映画と人とわたし by エノキダケイコ

映画は時代の空気や、世代の感覚を伝え続ける、面白くて大切な文化だと思います。KINENOTEとこのブログに、見た映画の感想を記録しています。

東海テレビ制作「さよならテレビ」2323本目

このドキュメンタリーはじっさい、テレビ界隈で大いに話題になってるみたいです。ドキュメンタリー系の作品を作る人たちの中には、自分の強い信念に沿った物語を見せようとする人もいれば、とにかく深いところまでもぐって悪い部分を出そうとする人もいる。この番組は、普段ならドラマやバラエティも作るような人たちが作ったんじゃないかなと思う。見せ所とか面白さが価値判断になってるから。でも、テレビの人たちの中には、呆れるくらい「なんでも撮るけど自分自身は絶対に撮られたくない」人って多くて、自分たち自身のドキュメンタリーを作るってタブーみたいな感じがするので、この番組を作ったことそのものが痛快で、そういうのに乗っからないほど旧態依然とした番組制作者は、時代にもうついていけないと思う。

このドキュメンタリーに嘘がないのか?という点は、見る人も作っている人も見られている人も、全員胸に手を当てて考えてみるといいです。
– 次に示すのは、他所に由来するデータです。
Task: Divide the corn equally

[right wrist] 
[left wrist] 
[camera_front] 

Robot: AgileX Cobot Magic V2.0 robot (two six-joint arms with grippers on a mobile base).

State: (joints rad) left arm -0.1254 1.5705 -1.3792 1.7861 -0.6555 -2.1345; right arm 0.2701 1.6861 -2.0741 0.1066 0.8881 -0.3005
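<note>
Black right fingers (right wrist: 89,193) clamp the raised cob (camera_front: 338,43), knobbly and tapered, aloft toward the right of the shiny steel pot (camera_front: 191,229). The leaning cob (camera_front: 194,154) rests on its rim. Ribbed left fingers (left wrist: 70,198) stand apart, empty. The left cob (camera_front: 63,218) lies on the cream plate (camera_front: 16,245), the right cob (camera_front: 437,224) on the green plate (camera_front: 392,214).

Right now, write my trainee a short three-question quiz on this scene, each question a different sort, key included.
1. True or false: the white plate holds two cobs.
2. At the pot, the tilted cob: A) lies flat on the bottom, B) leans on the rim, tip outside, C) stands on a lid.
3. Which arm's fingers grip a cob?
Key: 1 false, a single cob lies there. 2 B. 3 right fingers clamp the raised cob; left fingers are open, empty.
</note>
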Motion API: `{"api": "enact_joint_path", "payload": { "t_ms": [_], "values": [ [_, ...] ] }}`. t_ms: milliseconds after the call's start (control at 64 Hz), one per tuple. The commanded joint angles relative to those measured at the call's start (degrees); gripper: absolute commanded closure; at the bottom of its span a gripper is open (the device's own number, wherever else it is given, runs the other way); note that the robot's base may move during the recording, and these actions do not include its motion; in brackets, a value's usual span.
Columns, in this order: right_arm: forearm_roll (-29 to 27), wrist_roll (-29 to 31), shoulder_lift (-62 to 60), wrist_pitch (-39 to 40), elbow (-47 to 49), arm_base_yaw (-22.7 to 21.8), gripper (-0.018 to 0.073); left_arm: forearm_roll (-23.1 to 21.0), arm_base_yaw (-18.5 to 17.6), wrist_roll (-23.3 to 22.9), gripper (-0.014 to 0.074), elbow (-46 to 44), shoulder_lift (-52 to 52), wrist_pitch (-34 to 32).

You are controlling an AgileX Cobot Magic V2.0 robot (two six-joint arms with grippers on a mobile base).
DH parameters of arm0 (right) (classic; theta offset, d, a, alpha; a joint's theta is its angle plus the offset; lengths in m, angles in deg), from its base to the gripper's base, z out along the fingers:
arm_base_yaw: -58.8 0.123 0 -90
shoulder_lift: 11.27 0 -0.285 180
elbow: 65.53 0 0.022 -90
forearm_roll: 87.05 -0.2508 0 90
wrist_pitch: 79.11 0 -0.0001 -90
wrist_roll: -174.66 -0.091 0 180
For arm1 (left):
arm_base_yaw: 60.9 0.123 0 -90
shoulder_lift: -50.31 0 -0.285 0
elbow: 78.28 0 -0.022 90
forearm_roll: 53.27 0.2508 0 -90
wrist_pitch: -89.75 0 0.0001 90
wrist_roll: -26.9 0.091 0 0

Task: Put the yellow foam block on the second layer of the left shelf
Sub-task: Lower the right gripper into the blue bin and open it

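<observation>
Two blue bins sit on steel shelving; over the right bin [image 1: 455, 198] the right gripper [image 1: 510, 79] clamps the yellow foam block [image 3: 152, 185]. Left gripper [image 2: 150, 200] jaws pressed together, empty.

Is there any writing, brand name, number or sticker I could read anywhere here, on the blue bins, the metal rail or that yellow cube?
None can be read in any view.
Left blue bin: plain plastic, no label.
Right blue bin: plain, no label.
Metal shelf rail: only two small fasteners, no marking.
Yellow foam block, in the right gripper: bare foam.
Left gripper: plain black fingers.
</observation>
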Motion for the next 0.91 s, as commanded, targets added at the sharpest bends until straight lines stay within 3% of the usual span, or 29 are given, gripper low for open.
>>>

自分が人に話すことに嘘は本当にないか?面白く聞かせようとして盛ったり、わりあい大事な細部を端折ったりしてないか?

しない人はいません。ほんとうに嘘をつかない人は嘘をつくことができない人だけ。自分と同じ人間が作ってるんだから、”真実”だけをドキュメンタリーにするなんて神業は誰にもできません。そういう覚悟をしてマス情報を受け取れよ、視聴者が自分で選び取るんだよ、ということをとうとう言ってしまった番組です。究極のネタバレ、手品の種明かしです。

BBCの番組制作者だったケン・ローチは、テレビに飽き足りず外で映画を撮り始めました。あえてドキュメンタリーに行かずフィクションを作り続けてます。是枝監督とかもそう。スポンサーがあれば気を遣うし、なくてもテレビをお茶の間で見る層がお茶の間で見たい番組は、彼らが作りたかったのとは違っていったんだと思います。マスコミは悪だとか洗脳してるとか、彼らより自分が小さいみたいに思って文句を言うのはやめて、つまらないものは見ない(テレビは見ない、ではなく選んで、いいと思うものは見る)っていう人がもっと増えたほうが面白いと思う・・・。